> WHAT TO DO:
Check every line of the data for the word "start", and copy those that have it.

*** PROVIDED MATERIAL ***

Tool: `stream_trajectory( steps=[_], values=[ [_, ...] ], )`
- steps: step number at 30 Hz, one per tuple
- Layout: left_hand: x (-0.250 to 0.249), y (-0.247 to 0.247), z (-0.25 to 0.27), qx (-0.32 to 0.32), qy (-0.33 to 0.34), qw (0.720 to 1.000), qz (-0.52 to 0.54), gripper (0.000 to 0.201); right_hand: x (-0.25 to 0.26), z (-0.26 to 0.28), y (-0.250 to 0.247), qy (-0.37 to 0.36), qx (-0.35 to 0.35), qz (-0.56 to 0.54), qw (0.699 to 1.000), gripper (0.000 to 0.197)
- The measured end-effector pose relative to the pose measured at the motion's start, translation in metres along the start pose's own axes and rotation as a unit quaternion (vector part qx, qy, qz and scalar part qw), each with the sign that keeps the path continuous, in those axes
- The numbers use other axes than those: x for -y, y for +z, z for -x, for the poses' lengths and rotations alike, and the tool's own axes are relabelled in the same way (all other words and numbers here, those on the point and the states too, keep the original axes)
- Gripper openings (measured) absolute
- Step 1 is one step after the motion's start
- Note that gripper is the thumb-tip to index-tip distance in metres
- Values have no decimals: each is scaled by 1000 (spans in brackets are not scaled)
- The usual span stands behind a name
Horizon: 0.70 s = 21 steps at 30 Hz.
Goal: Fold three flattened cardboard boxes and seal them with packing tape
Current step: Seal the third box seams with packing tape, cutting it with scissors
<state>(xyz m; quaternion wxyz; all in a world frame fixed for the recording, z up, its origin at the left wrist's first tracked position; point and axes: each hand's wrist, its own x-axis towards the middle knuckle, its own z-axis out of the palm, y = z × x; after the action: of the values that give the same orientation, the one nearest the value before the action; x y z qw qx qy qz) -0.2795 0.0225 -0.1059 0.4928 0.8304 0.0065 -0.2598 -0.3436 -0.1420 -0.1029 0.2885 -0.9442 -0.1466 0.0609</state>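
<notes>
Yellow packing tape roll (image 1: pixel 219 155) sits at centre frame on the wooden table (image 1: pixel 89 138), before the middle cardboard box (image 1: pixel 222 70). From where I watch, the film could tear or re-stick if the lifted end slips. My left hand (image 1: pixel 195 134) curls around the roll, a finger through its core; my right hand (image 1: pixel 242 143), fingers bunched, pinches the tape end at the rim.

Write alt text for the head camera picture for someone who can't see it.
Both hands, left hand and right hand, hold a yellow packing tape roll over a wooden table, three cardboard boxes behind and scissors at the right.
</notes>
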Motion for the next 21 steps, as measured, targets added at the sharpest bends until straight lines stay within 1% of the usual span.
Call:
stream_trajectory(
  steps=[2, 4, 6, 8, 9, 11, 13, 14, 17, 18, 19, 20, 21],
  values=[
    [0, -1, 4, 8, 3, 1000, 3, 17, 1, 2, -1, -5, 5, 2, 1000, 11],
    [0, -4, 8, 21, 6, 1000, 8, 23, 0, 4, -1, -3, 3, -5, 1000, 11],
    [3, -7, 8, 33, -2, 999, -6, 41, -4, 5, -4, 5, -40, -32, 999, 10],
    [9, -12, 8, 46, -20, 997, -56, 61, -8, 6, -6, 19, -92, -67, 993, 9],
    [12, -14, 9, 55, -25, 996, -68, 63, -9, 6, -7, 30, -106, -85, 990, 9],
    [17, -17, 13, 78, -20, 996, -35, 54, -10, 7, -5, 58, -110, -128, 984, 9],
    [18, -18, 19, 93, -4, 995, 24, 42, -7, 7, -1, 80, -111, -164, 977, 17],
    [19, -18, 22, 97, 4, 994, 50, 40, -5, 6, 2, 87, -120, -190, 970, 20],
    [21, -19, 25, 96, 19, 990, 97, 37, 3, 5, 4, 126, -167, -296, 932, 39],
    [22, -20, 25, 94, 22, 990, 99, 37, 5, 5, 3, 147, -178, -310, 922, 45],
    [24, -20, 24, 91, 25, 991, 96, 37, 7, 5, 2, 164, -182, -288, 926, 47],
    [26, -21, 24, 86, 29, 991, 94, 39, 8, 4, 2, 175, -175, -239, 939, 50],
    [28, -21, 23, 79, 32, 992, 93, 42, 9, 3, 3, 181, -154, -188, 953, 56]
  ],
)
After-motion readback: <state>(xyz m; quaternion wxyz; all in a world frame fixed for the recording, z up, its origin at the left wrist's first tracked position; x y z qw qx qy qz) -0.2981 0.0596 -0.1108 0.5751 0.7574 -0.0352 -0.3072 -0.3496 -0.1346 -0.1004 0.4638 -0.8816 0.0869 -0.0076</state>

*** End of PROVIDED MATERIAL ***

> ANSWER SECTION:
- The measured end-effector pose relative to the pose measured at the motion's start, translation in metres along the start pose's own axes and rotation as a unit quaternion (vector part qx, qy, qz and scalar part qw), each with the sign that keeps the path continuous, in those axes
- Step 1 is one step after the motion's start

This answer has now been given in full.